**YOUR OBJECTIVE**
Which lines below contain "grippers"? Copy every one of them.

**DATA FOR ANALYSIS**

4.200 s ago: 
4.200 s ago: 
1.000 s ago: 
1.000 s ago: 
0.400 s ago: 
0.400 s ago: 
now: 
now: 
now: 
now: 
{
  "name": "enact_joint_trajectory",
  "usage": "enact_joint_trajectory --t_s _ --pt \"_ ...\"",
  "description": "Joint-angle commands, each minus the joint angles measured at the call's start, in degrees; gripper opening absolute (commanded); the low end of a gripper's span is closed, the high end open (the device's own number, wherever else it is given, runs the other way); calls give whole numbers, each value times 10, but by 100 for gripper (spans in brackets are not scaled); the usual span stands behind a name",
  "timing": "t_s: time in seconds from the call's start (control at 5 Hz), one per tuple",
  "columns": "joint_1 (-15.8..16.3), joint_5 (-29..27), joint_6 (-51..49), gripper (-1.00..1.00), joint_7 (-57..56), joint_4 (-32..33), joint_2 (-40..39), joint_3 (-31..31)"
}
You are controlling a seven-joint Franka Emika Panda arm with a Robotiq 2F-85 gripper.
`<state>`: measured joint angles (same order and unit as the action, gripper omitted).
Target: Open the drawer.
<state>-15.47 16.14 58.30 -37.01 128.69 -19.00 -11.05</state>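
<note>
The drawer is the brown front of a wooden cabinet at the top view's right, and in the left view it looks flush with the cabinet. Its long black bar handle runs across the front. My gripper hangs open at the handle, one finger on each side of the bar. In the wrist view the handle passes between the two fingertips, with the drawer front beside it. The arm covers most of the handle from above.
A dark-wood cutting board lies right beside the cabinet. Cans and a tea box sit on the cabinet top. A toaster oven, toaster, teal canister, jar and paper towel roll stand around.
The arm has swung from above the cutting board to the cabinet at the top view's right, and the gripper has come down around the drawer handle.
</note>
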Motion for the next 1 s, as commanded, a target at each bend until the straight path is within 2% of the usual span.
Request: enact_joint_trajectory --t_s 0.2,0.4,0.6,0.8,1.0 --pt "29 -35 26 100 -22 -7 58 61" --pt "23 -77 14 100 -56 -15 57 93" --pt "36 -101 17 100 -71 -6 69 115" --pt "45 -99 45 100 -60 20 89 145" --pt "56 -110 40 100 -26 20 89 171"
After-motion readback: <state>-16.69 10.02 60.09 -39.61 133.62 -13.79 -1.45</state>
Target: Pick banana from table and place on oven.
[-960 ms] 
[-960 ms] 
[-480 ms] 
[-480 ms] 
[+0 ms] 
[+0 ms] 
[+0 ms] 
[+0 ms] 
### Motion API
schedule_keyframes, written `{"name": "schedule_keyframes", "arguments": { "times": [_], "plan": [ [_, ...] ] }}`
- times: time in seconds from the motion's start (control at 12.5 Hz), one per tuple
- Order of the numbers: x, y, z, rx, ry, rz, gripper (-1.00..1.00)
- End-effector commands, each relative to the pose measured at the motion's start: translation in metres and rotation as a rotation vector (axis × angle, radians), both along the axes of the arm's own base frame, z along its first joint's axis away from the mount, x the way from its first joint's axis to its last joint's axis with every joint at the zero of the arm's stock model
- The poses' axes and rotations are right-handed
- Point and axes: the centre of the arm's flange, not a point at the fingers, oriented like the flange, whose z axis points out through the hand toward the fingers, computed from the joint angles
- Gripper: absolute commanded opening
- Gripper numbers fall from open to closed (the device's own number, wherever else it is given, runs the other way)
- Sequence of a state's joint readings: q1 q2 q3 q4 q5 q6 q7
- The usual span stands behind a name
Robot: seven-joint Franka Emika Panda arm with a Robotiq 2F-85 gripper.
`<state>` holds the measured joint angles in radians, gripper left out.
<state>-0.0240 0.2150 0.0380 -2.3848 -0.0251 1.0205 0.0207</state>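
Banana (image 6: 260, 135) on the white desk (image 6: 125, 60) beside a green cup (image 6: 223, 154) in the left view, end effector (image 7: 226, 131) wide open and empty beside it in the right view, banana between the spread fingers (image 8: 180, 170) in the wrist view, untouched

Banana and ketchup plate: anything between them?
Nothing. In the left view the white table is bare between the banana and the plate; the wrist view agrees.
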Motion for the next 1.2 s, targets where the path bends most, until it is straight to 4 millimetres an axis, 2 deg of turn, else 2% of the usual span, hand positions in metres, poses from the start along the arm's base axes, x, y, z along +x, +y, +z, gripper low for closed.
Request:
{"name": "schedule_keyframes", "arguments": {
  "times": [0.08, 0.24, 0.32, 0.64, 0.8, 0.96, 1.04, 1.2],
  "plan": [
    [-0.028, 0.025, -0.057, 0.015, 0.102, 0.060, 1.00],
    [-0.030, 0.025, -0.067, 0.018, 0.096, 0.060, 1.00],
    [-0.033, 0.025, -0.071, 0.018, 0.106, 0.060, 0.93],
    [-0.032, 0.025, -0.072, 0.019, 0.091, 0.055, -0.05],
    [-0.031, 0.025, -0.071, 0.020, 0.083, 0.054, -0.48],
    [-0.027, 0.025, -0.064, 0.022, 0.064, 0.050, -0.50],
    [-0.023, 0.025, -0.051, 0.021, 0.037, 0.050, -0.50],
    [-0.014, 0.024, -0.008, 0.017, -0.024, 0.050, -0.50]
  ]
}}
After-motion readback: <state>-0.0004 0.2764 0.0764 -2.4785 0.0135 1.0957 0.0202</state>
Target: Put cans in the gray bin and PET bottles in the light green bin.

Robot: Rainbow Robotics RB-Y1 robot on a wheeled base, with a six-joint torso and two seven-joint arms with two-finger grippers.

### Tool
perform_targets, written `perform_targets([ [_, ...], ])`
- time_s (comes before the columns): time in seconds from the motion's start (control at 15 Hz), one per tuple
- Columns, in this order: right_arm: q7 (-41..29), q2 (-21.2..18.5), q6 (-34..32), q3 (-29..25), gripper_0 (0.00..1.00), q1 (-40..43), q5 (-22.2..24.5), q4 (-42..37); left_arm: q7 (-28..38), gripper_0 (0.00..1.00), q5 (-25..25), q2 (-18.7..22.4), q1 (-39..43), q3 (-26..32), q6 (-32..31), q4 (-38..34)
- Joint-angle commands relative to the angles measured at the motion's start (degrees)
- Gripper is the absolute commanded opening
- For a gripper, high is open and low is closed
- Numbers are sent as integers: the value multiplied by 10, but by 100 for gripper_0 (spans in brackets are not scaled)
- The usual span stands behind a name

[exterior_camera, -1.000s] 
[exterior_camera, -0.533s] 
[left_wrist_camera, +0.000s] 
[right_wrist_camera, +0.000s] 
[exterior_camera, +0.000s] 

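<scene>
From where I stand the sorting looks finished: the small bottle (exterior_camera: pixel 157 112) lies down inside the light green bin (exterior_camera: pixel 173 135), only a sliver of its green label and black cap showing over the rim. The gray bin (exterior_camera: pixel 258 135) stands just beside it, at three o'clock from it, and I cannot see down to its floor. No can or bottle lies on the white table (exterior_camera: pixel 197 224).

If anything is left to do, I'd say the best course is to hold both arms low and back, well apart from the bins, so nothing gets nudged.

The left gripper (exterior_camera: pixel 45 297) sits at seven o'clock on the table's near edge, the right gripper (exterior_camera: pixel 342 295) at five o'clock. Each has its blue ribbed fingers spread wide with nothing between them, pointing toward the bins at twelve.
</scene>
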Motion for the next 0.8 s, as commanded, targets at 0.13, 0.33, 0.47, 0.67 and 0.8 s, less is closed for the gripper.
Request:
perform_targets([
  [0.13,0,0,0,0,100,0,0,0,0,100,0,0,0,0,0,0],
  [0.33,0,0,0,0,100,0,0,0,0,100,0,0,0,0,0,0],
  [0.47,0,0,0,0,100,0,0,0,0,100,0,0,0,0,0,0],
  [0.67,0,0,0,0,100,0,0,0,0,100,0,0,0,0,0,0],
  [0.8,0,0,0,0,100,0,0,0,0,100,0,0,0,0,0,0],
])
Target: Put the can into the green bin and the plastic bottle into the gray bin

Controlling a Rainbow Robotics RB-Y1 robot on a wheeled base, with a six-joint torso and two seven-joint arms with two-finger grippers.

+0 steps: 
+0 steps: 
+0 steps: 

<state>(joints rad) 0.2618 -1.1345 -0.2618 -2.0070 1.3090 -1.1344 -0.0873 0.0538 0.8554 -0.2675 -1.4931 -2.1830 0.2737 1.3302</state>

**SOLUTION TO THIS TASK**
Robot: Rainbow Robotics RB-Y1 robot on a wheeled base, with a six-joint torso and two seven-joint arms with two-finger grippers.
Controlling a Rainbow Robotics RB-Y1 robot on a wheeled base, with a six-joint torso and two seven-joint arms with two-finger grippers.

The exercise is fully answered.